**Work item:**
Set down the material exactly. Keep every line.
##############################
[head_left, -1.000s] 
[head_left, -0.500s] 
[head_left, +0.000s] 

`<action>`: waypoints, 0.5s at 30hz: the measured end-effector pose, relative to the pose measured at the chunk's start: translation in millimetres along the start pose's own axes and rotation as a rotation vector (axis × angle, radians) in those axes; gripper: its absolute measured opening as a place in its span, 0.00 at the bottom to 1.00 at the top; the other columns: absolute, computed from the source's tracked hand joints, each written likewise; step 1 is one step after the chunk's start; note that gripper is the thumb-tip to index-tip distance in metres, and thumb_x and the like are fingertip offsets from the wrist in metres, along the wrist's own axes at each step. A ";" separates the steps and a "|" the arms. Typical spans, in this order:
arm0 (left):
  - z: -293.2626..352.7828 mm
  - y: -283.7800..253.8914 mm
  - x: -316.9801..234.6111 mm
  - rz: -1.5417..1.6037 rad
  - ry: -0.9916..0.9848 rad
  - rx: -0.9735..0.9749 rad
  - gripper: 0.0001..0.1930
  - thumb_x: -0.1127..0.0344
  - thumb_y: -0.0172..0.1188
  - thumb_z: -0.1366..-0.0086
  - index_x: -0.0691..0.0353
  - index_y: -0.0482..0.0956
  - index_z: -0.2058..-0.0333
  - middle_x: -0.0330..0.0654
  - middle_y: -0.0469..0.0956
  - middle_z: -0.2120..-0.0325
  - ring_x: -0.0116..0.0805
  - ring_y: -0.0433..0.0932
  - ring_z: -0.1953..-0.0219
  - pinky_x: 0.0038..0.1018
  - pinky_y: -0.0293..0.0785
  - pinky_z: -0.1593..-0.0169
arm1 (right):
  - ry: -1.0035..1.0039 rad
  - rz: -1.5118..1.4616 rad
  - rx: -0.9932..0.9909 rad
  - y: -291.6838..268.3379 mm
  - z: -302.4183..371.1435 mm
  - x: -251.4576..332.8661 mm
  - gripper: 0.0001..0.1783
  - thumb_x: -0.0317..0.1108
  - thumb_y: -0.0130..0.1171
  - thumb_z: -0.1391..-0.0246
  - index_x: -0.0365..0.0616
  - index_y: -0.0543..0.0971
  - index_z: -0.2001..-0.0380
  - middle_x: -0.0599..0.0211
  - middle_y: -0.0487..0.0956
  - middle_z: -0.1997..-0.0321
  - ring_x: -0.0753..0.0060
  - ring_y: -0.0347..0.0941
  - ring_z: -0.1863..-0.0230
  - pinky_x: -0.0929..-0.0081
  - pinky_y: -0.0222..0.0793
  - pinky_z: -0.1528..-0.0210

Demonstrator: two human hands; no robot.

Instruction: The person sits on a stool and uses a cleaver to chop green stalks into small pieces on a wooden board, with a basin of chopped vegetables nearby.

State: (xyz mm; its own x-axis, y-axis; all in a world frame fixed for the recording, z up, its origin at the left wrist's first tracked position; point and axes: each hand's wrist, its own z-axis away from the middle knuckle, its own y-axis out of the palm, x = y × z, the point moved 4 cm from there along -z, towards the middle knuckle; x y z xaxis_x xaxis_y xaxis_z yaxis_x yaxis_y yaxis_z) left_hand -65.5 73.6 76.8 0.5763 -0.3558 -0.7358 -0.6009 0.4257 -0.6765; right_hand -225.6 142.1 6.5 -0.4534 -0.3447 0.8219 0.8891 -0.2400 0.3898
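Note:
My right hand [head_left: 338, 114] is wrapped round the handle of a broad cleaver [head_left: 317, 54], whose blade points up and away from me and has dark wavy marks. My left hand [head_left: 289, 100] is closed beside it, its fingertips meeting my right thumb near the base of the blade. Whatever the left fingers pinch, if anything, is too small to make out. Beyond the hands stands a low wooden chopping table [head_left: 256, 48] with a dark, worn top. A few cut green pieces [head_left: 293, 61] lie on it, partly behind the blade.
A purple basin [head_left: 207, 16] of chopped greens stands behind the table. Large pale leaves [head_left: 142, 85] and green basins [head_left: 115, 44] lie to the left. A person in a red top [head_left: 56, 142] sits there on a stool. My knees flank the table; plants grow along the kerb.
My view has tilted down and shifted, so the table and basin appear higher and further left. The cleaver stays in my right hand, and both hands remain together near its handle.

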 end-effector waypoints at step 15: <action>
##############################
**Result for this task:**
[head_left, -1.000s] 
[head_left, -0.500s] 
[head_left, +0.000s] 

`<action>`: waypoints, 0.5s at 30hz: the measured end-effector pose, relative to the pose measured at the chunk's start: translation in millimetres along the start pose's own axes and rotation as a rotation vector (axis × angle, radians) in those axes; gripper: its absolute measured opening as a place in its span, 0.00 at the bottom to 1.00 at the top; the other columns: absolute, computed from the source's tracked hand joints, each written likewise; step 1 is one step after the chunk's start; note that gripper is the thumb-tip to index-tip distance in metres, and thumb_x and the like are fingertip offsets from the wrist in metres, along the wrist's own axes at each step. A ";" separates the steps and a "|" the arms. Typical spans, in this order:
arm0 (left):
  - z: -293.2626..352.7828 mm
  - y: -283.7800..253.8914 mm
  - x: -316.9801..234.6111 mm
  - rz: -1.5417..1.6037 rad
  - ry: -0.9916..0.9848 rad
  - rx: -0.9735..0.9749 rad
  - gripper: 0.0001..0.1930
  - thumb_x: -0.1127..0.0344
  - thumb_y: -0.0172..0.1188
  - thumb_z: -0.1366..-0.0086
  - index_x: -0.0691..0.0353
  - index_y: -0.0482..0.0956
  - index_z: -0.2058..-0.0333
  - middle_x: -0.0330..0.0654
  - middle_y: -0.0469..0.0956
  - middle_z: -0.2120..-0.0325
  - ring_x: -0.0116..0.0805
  - ring_y: -0.0433..0.0932
  - ring_z: -0.1953..-0.0219
  - pinky_x: 0.0038..0.1018
  - pinky_y: -0.0293..0.0785
  - pinky_z: -0.1593..-0.0169
arm1 (right):
  - ry: -1.0035..1.0039 rad
  - rz: -1.5118..1.4616 rad
  - rx: -0.9932..0.9909 rad
  - y: -291.6838..268.3379 mm
  - z: -302.4183..371.1435 mm
  - x: -251.4576..332.8661 mm
  - gripper: 0.0001..0.1783
  - thumb_x: -0.0317..0.1108
  - thumb_y: -0.0130..0.1171
  - thumb_z: -0.1391..-0.0246
  - index_x: -0.0365..0.0616
  - index_y: -0.0543..0.0971
  - index_z: -0.2001..-0.0380
  - middle_x: -0.0599..0.0211
  - middle_y: -0.0487..0.0956
  - middle_z: -0.1997..-0.0321
  - ring_x: -0.0753..0.0060
  - ring_y: -0.0347..0.0941
  - ring_z: -0.1863..-0.0230
  - pinky_x: -0.0929..-0.0081
  - pinky_y: -0.0222..0.0793
  - pinky_z: -0.1528..-0.0210

Demonstrator: two human hands; no robot.

Instruction: The person sits on a stool and uses a cleaver to chop green stalks into small pieces on a wooden board, with a basin of chopped vegetables nearby.

State: (xyz mm; its own x-axis, y-axis; all in a world frame fixed for the recording, z up, its origin at the left wrist's first tracked position; point and axes: each hand's wrist, its own z-axis away from the middle knuckle, its own y-axis out of the palm, x = y × z, the point moved 4 cm from there along -z, towards the middle knuckle; x y z xaxis_x xaxis_y xaxis_z yaxis_x yaxis_y yaxis_z) left_hand -65.5 73.6 76.8 0.5763 -0.3558 -0.7358 -0.6009 0.4257 -0.6765; right_hand -225.6 142.1 6.5 -0.4534 -0.3447 0.8219 0.8891 -0.2400 0.3898
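Note:
My right hand [head_left: 338, 114] is wrapped round the handle of a broad cleaver [head_left: 317, 54], whose blade points up and away from me and has dark wavy marks. My left hand [head_left: 289, 100] is closed beside it, its fingertips meeting my right thumb near the base of the blade. Whatever the left fingers pinch, if anything, is too small to make out. Beyond the hands stands a low wooden chopping table [head_left: 256, 48] with a dark, worn top. A few cut green pieces [head_left: 293, 61] lie on it, partly behind the blade.
A purple basin [head_left: 207, 16] of chopped greens stands behind the table. Large pale leaves [head_left: 142, 85] and green basins [head_left: 115, 44] lie to the left. A person in a red top [head_left: 56, 142] sits there on a stool. My knees flank the table; plants grow along the kerb.
My view has tilted down and shifted, so the table and basin appear higher and further left. The cleaver stays in my right hand, and both hands remain together near its handle.
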
 end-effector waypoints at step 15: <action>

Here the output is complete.